If you train on (unsorted list, bubble sort procedure, sorted list) traces, you will never test time compute (TTC) your way to mergesort.
So frontier lab ppl say "well we dont just train on 1 algo, we train on many classes of sort algo's so it should be able to explore the function space of sort".
You are still limited then.
Lets for example say we dont know about non-comparative sort (radix sort). But we train on all comparative sort algos.. same issue. it wont sample non-comparative sort algos! How? It doesnt think orthogonally? But ppl do!

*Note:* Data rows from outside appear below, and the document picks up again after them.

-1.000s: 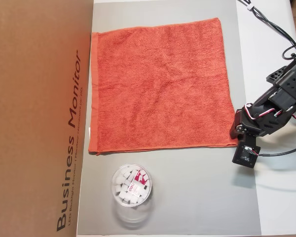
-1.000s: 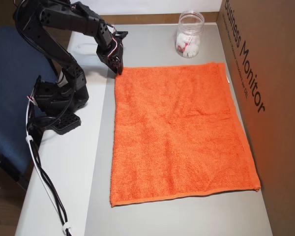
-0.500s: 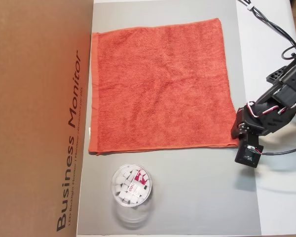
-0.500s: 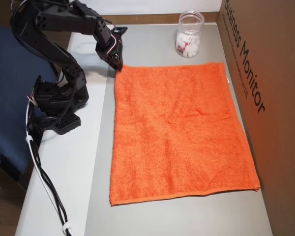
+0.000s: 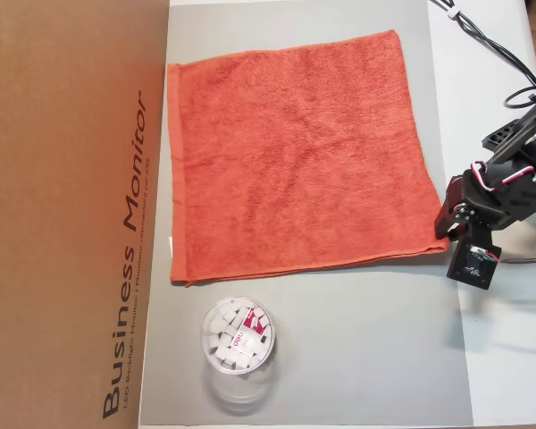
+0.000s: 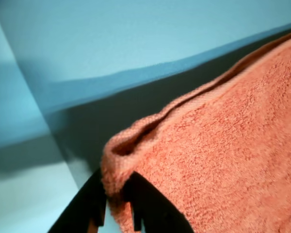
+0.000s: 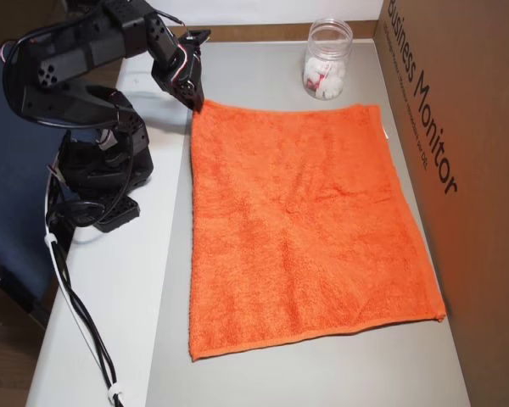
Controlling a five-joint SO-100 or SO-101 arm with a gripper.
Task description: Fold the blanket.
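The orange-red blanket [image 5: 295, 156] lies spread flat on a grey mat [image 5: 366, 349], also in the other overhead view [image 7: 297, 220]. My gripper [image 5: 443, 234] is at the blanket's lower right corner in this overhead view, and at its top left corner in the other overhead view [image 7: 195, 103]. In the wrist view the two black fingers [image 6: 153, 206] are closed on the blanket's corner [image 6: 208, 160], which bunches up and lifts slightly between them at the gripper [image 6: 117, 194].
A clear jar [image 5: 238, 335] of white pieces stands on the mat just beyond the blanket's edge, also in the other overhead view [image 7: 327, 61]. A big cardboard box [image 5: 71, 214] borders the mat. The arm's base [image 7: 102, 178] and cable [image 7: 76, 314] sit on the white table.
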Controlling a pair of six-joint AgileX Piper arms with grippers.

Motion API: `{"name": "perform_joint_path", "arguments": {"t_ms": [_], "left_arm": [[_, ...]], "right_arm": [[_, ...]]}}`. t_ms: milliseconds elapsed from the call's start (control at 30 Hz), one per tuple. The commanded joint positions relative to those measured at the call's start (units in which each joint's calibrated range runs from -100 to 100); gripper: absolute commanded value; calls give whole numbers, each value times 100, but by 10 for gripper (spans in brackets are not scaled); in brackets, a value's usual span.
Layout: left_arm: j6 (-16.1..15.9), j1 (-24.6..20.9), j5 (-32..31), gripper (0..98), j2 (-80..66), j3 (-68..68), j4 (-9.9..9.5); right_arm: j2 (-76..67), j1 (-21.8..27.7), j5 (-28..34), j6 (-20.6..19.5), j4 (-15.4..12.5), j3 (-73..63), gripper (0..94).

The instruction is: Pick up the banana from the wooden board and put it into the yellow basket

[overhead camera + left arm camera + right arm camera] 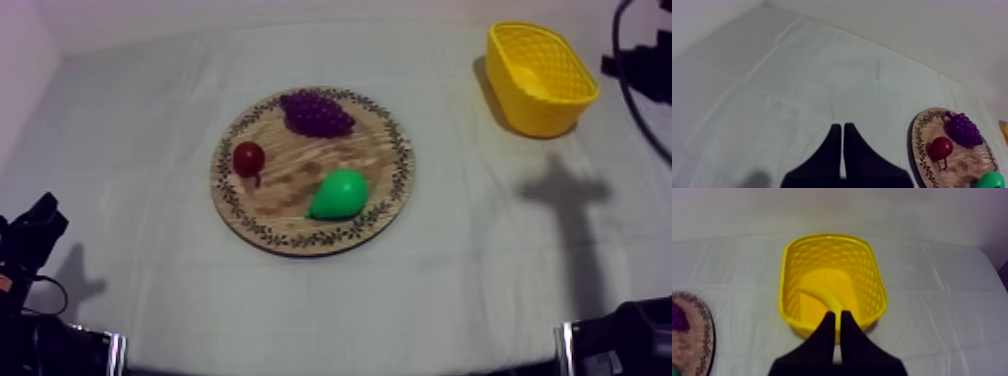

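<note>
A desk (470,290) covered by a grey-white cloth (140,130) is seen from above at a slant. The cloth lies mostly flat, with faint fold lines and soft creases across it. A pale, plain wall (882,208) rises behind the far edge of the desk.

Near the middle of the desk sits a round wooden board (295,170) with a leafy patterned rim. Three toy fruits rest on it: a bunch of grapes (317,112) at the far side, a small red fruit (249,157) at the left, and a green pear (338,194) at the near right.

A yellow basket (540,108) stands at the far right of the desk, well apart from the board. The banana (824,297) lies inside this basket, curved along its floor.

The right arm (645,65) comes in at the upper right, just beside the basket, and casts a dark shadow (565,190) on the cloth in front of it. The right tool (837,315) hangs above the basket's near rim, its two black fingers pressed together in a narrow wedge with nothing between them.

The left arm (30,240) sits low at the near left corner. The left tool (842,127) points over bare cloth beside the board, its fingers likewise together and holding nothing.
</note>
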Motion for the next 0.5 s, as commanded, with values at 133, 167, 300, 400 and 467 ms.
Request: {"name": "perform_joint_path", "arguments": {"t_ms": [133, 167, 300, 400, 467], "left_arm": [[1, -1, -1, 1, -5, -1, -3], [1, -1, -1, 1, -5, -1, -3], [0, -1, -1, 1, -5, -1, -3], [1, -1, -1, 1, -5, -1, -3], [1, -1, -1, 1, -5, -1, -3]], "right_arm": [[-2197, -136, -109, 429, -120, 2278, 8], [-2431, -166, -133, 425, -108, 2528, 7], [-3271, -266, -133, 287, 41, 3356, 4], [-3761, -356, 66, 240, -1, 3622, 4], [-4022, -403, 232, 151, 0, 3695, 3]]}}
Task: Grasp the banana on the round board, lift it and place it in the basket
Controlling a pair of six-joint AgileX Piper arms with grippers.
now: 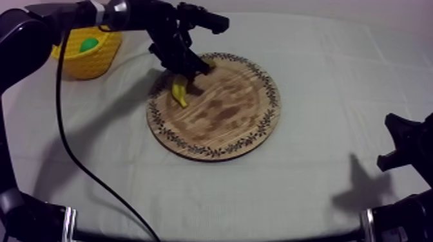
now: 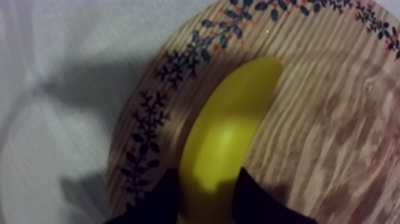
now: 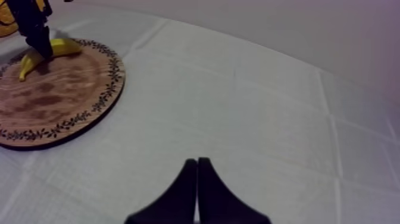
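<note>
Your table lies under its grey-white cloth. The round wooden board with the patterned rim sits near its middle, and you can see the same board from the right wrist. The yellow basket stands on the far left of the table, near the board but apart from it. Your left arm reaches in from the upper left, past the basket. It places the left gripper over the edge of the board on the basket's side. In the left wrist view, that gripper has its two black fingers closed round the banana, one on each flank near one end. From the top camera the banana sits just inside the patterned rim, slanting away from the gripper. From these angles you can't quite tell whether it rests fully on the wood or has one end raised. The right wrist view shows the banana in the same place, with the left gripper standing on it. Your right gripper sits low at the right side of the table, well away from the board. Its fingers lie pressed together in a narrow wedge with nothing between them. A green toy fruit lies inside the basket.
</note>
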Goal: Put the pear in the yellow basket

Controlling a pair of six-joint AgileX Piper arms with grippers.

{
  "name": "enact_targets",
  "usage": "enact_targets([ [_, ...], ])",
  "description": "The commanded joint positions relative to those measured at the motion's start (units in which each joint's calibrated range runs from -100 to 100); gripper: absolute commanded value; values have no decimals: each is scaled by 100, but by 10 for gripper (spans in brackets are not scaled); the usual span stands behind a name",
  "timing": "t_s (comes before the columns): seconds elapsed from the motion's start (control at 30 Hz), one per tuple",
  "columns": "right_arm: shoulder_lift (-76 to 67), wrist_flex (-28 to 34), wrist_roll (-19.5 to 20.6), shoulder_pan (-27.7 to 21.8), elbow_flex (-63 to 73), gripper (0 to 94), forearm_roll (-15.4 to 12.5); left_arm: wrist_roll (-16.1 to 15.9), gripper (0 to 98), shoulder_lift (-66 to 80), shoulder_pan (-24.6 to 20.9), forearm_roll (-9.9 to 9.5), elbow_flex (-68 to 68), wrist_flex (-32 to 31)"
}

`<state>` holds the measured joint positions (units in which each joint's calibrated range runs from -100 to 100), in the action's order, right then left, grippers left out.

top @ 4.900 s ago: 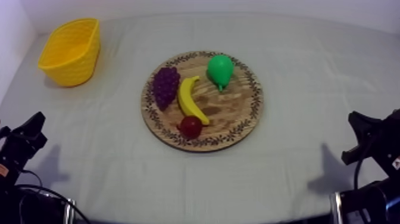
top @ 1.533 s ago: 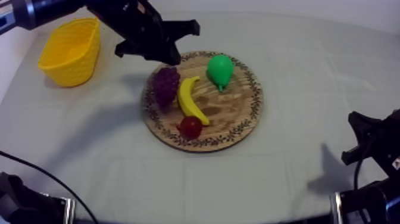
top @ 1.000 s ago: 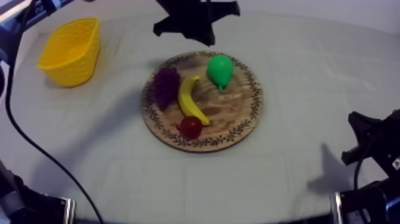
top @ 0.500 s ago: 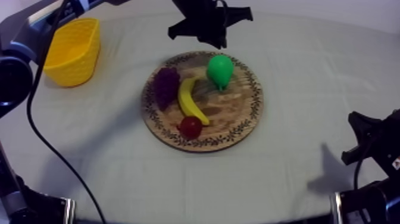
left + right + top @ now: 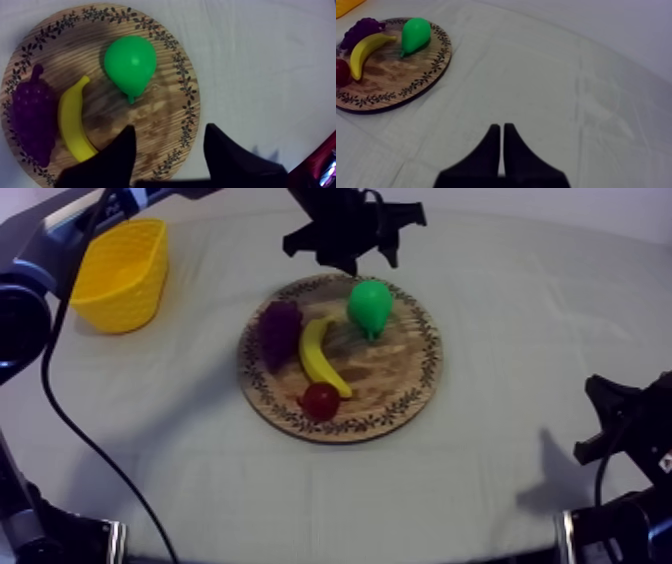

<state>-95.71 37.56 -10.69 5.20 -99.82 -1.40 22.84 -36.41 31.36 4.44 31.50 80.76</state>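
Note:
The green pear (image 5: pixel 369 306) lies on the far right part of the round wooden board (image 5: pixel 385 373), stem toward the near side. My left gripper (image 5: pixel 366 256) hovers over the board's far rim, just behind the pear, open with nothing between its fingers. In the left wrist view the pear (image 5: pixel 131 64) lies on the board (image 5: pixel 155 117) ahead of the spread gripper (image 5: pixel 170 134). The yellow basket (image 5: pixel 120 273) stands at the far left. My right gripper (image 5: pixel 501 129) rests shut near the table's right front (image 5: pixel 605 418).
On the board also lie a bunch of grapes (image 5: pixel 278 330), a banana (image 5: pixel 320 356) and a small red fruit (image 5: pixel 319 400). The left arm reaches in from the upper left, passing above the basket. Bare cloth surrounds the board.
The left gripper's fingers have spread apart from shut. It has shifted slightly right and nearer the pear over the board's far rim. The right arm has stayed still.

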Motion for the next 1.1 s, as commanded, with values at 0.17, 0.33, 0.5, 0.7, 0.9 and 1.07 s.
enact_targets([
  [0.17,-4,2,-3,0,5,4,1,29,825,-58,7,-16,-56,-60],
  [0.33,-4,2,-3,0,5,4,1,172,868,-173,5,-80,-16,2],
  [0.5,-4,2,-5,0,5,4,1,444,872,-352,27,-218,120,243],
  [0.7,-4,2,-3,0,5,4,1,454,864,-805,5,-228,572,335],
  [0.9,-4,2,-3,0,5,4,1,394,868,-1421,-104,-131,1213,520],
  [1.07,-4,2,-3,0,5,4,1,282,881,-1993,-218,-21,1838,602],
])
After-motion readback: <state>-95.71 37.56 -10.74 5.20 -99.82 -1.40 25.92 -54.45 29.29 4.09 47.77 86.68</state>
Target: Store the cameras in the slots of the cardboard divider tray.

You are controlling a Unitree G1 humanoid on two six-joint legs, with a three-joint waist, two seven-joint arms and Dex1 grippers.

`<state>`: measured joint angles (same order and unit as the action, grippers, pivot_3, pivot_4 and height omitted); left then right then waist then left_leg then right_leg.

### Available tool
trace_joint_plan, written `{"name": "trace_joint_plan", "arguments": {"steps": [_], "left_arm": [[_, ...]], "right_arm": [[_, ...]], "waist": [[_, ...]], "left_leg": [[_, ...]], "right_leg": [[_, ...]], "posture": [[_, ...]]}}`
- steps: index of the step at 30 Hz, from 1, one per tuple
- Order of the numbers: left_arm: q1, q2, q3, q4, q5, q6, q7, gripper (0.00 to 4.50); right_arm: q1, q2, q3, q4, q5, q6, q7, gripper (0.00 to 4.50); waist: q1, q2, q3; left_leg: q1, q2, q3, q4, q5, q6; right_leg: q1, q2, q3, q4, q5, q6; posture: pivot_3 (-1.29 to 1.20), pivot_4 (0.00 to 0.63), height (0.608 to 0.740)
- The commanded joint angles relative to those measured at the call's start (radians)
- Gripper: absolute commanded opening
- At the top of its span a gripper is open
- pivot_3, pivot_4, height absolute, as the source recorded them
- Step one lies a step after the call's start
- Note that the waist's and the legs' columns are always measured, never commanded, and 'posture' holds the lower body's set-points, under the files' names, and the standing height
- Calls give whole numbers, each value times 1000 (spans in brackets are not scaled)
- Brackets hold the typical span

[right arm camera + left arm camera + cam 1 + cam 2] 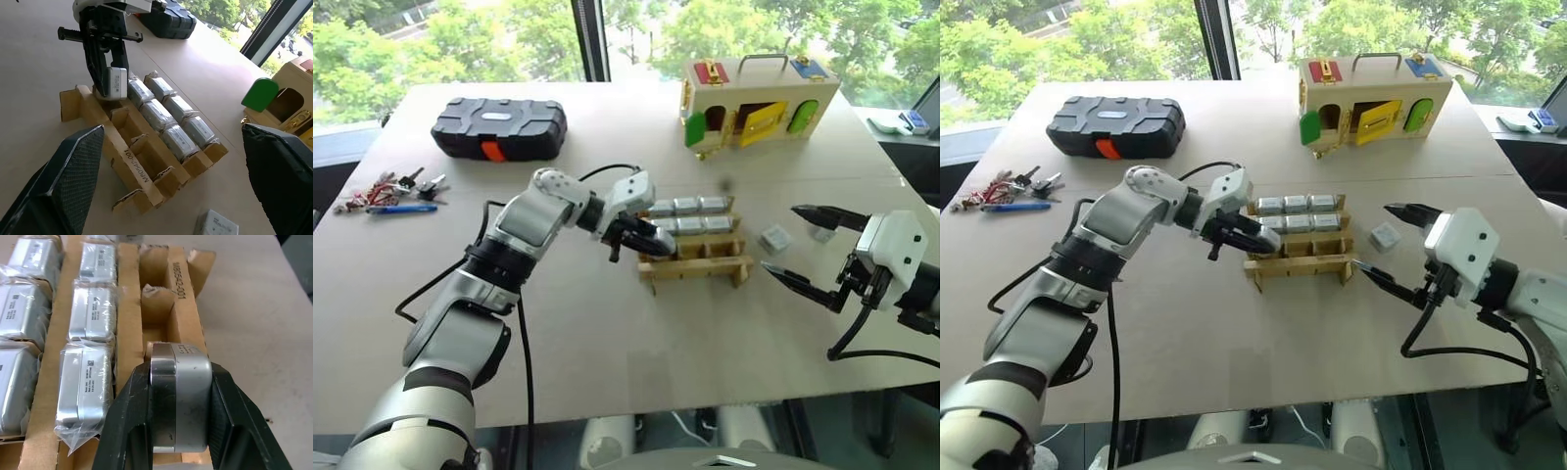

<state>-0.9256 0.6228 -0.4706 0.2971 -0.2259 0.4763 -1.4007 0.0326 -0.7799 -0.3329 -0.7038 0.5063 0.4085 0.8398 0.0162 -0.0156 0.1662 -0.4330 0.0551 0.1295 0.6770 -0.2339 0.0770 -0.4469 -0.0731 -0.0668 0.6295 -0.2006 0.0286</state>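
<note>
Pale beige table [607,343], large windows [509,29] behind it with a dark frame, green trees outside, bright daylight

On the bench [607,352], the cardboard divider tray [695,266] sits at centre, six cameras [690,215] filling its two rear rows. Two more cameras [775,238] lie just right of it. A wooden box [754,103] stands behind, a black case [499,127] far left.
</note>
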Motion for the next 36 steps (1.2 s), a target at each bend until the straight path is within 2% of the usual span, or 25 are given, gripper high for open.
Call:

OAI STILL think this is the path to AGI?!
It cant be.
Modern LLM stack today is essentially imitation learning small amount of search via TTC (test time compute) leveraging gen-verifier gap to self-distill back into the weights.
This will always confine you to the train manifold of function space to search.
This makes novel programs that are much better but far outside the human manifold almost impossible to TTC your way to find.
We need to teach the model a more general search procedure to explore the full hypothesis space without such heavy bias to human thinking (e.g. AlphaZero). People have given up on this bc at large action spaces such DQN MCTS collapses. The idea shouldnt be thrown out just because the implementation of it doesnt scale. But thats what it seems everyone has done.
If we want true AGI, we need models that can think from first principles, branching/exploring in a clever way to go the rest of the distance. Essentially mimicking the scientific method.
Asking the RIGHT question / conducting a CLEVER experiment to reduce the hypothesis space.
Why do frontier labs not get this yet? Or is this a psyops on us all?